- Opening Delimiter -
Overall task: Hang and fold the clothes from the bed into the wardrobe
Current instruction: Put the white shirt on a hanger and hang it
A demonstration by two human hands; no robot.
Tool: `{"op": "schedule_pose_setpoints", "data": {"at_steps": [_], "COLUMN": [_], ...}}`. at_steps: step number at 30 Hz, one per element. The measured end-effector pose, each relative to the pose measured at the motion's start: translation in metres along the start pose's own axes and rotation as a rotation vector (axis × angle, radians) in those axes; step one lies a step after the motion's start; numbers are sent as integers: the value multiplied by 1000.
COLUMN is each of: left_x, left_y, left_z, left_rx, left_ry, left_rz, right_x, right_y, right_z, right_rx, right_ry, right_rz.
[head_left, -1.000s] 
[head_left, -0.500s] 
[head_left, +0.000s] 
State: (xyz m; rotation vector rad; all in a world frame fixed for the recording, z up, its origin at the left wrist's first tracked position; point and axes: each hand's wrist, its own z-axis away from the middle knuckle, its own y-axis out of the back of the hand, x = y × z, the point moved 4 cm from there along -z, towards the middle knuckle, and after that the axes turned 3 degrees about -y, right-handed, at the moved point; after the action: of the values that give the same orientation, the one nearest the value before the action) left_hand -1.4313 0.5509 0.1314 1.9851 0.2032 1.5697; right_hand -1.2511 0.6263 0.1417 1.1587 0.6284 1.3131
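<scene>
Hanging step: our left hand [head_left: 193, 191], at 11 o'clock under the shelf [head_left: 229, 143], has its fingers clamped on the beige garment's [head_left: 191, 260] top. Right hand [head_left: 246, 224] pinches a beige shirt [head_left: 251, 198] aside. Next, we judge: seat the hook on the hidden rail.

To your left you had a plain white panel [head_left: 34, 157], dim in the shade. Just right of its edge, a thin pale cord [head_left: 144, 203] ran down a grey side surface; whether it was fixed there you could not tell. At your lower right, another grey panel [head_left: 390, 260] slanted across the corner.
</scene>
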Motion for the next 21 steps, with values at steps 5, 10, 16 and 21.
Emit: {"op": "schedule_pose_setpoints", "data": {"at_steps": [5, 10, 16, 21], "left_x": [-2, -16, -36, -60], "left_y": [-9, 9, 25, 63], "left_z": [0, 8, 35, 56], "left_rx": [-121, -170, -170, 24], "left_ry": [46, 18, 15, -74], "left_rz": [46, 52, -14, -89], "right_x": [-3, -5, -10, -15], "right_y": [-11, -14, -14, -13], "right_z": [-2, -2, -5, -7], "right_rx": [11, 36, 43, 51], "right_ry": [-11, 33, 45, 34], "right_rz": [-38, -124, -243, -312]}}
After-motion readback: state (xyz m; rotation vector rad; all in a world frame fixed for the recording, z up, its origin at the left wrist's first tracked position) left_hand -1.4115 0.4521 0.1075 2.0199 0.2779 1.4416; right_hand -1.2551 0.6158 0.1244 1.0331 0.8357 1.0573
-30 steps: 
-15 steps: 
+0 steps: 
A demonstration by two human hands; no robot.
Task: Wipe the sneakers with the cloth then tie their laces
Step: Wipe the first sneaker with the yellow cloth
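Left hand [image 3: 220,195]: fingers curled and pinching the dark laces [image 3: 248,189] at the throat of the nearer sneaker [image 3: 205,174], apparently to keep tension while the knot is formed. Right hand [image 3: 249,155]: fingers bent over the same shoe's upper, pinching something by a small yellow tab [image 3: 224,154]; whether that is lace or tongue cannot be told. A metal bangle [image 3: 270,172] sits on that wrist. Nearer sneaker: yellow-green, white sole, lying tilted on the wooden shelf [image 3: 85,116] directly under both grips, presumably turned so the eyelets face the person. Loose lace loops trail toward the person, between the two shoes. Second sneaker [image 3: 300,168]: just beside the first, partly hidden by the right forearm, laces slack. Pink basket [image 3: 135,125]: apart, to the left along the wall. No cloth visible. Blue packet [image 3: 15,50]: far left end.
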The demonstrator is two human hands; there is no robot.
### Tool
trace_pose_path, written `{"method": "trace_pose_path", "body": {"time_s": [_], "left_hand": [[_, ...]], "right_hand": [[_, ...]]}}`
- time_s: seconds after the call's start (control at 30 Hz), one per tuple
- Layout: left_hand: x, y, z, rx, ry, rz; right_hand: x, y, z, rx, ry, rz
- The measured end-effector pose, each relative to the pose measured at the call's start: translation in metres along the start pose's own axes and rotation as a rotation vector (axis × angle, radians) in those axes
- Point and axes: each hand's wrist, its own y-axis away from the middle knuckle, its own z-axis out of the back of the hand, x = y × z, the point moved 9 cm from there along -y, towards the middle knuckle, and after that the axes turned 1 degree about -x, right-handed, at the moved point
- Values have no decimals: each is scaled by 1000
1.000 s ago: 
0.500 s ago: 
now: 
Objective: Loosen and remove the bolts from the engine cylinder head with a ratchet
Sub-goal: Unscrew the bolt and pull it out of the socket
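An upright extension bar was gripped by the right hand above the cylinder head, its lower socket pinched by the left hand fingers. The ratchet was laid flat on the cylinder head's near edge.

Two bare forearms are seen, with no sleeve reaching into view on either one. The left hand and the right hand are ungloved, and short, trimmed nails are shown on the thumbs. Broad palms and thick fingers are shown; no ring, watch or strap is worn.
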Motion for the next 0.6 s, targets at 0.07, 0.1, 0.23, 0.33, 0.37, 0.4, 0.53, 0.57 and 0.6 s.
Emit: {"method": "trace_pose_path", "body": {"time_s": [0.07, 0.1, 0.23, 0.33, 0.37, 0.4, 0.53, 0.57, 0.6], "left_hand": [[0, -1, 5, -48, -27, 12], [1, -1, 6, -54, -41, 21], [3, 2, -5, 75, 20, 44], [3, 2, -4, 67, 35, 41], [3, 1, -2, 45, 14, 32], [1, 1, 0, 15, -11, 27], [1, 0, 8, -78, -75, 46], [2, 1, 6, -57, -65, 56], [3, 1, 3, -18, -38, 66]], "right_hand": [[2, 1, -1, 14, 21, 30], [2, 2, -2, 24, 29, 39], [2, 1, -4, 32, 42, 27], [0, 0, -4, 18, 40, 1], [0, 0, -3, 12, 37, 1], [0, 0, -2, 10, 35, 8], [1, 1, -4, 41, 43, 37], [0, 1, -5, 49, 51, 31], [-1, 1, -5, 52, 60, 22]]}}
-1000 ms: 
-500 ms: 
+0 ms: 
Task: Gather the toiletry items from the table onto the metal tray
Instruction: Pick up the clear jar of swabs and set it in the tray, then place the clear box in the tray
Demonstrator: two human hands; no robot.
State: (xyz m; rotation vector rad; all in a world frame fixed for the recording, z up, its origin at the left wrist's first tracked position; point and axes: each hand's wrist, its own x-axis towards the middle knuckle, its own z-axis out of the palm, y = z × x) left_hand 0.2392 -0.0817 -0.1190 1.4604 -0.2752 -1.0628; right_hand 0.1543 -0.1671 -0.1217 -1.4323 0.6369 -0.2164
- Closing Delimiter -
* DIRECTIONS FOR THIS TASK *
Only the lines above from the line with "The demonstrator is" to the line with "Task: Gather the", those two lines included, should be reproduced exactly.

* OUTPUT BELOW *
The demonstrator is two human hands; there is no robot.
### Tool
trace_pose_path, written `{"method": "trace_pose_path", "body": {"time_s": [_], "left_hand": [[_, ...]], "right_hand": [[_, ...]]}}`
- time_s: seconds after the call's start (control at 30 Hz), one per tuple
- Layout: left_hand: x, y, z, rx, ry, rz; right_hand: x, y, z, rx, ry, rz
- The measured end-effector pose, each relative to the pose measured at the call's start: translation in metres along the start pose's own axes and rotation as a rotation vector (axis × angle, radians) in those axes
- Point and axes: each hand's wrist, its own y-axis away from the middle knuckle, its own z-axis out of the back of the hand, x = y × z, the point moved 9 cm from there along -y, towards the middle knuckle, and after that the axes turned 1 degree about -x, right-handed, at the moved point
- Values have no decimals: each is scaled by 1000
1.000 s ago: 
0.500 s ago: 
now: 
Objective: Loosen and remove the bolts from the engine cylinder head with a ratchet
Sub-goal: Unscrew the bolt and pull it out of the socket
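An upright extension bar was gripped by the right hand above the cylinder head, its lower socket pinched by the left hand fingers. The ratchet was laid flat on the cylinder head's near edge.

Two bare forearms are seen, with no sleeve reaching into view on either one. The left hand and the right hand are ungloved, and short, trimmed nails are shown on the thumbs. Broad palms and thick fingers are shown; no ring, watch or strap is worn.
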Motion for the next 0.6 s, targets at 0.07, 0.1, 0.23, 0.33, 0.37, 0.4, 0.53, 0.57 and 0.6 s.
Emit: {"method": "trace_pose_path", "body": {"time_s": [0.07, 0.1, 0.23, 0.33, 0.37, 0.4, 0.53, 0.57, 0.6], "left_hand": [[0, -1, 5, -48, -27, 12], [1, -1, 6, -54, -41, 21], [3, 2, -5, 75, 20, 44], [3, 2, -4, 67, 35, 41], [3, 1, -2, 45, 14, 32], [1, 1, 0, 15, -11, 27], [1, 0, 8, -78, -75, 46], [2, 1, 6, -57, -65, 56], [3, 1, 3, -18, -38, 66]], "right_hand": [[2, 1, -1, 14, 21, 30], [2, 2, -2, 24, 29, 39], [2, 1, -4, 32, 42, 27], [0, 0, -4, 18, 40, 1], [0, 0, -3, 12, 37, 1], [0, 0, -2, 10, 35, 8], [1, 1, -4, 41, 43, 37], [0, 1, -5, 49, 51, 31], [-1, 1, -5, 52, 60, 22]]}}
-1000 ms: 
-500 ms: 
+0 ms: 
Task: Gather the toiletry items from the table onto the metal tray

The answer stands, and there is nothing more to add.